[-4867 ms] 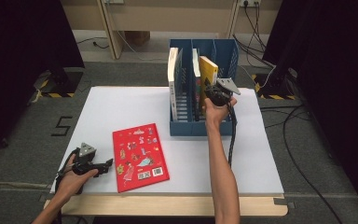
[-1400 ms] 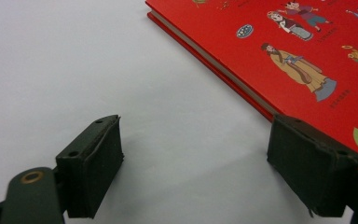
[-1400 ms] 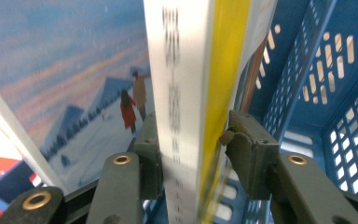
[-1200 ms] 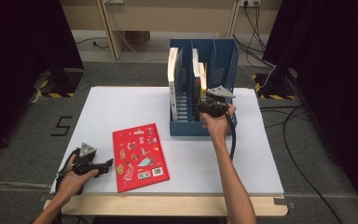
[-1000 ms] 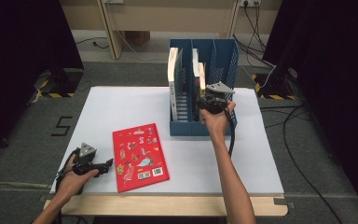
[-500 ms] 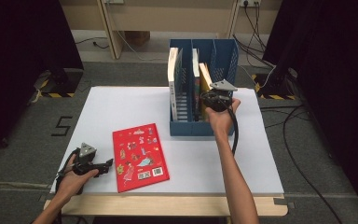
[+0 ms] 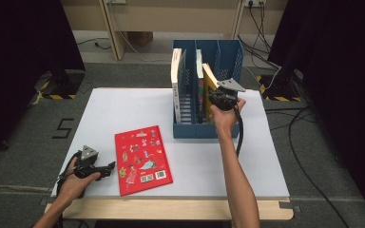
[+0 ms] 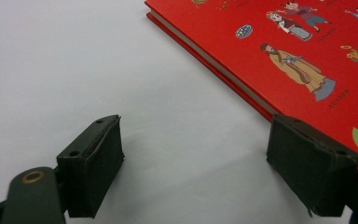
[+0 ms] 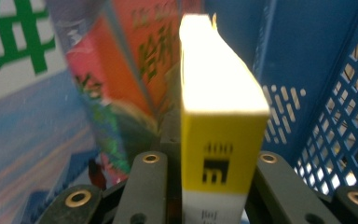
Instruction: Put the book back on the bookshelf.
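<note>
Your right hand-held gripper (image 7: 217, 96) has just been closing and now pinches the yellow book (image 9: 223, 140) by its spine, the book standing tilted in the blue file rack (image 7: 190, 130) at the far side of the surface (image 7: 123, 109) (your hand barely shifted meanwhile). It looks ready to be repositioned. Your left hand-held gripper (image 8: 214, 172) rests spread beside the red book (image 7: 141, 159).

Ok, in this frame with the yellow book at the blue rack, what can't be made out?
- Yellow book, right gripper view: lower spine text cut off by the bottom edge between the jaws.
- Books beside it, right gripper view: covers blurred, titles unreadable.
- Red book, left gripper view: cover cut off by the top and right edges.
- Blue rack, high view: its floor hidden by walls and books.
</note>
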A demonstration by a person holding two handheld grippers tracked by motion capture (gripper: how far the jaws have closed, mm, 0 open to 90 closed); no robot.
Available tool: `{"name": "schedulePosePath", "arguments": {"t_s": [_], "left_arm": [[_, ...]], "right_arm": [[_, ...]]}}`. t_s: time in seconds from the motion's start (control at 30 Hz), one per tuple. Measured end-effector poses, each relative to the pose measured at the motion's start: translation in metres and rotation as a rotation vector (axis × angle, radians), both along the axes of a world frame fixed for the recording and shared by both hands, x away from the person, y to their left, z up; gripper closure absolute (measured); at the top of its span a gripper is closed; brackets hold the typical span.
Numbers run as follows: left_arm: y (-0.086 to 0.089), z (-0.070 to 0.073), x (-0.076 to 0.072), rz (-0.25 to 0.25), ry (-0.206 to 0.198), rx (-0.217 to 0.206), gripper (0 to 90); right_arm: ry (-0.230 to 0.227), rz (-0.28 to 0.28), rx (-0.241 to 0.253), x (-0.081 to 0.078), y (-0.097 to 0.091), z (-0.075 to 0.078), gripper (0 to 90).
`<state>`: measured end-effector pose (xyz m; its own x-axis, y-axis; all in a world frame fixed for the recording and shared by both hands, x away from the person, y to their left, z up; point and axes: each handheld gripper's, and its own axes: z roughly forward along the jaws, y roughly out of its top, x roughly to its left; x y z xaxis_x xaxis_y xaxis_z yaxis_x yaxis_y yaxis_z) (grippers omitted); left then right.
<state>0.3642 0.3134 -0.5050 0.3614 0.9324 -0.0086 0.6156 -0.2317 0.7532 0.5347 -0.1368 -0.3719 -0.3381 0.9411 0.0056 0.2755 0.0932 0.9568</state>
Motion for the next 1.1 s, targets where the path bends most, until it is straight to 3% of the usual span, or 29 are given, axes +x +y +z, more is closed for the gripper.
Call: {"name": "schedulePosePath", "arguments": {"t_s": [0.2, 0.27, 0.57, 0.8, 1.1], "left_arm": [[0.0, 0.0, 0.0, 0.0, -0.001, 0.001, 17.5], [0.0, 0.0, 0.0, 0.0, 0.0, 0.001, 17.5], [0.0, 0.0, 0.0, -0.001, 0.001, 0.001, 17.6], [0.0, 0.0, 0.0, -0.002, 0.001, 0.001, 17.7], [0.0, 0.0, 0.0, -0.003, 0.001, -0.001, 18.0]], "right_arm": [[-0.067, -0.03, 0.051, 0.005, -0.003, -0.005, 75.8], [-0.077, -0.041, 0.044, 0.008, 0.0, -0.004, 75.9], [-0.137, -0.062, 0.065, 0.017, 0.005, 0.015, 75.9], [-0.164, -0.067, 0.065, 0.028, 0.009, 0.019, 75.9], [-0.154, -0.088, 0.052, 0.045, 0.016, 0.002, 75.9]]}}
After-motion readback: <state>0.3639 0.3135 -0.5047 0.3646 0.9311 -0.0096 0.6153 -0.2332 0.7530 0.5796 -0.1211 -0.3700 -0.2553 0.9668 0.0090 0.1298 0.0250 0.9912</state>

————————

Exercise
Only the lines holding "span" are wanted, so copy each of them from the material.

Result below
Available tool: `{"name": "schedulePosePath", "arguments": {"t_s": [_], "left_arm": [[_, ...]], "right_arm": [[_, ...]]}}`. t_s: time in seconds from the motion's start (control at 30 Hz), one per tuple. Measured end-effector poses, each relative to the pose measured at the motion's start: translation in metres and rotation as a rotation vector (axis × angle, radians), both along the axes of a world frame fixed for the recording and shared by both hands, x away from the person, y to their left, z up; gripper closure absolute (measured); at the top of its span a gripper is closed; brackets hold the typical span.
Motion for the next 1.1 s, targets where the path bends most, until it is straight to 3% of the usual span, or 29 are given, axes +x +y +z, more is closed for the gripper.

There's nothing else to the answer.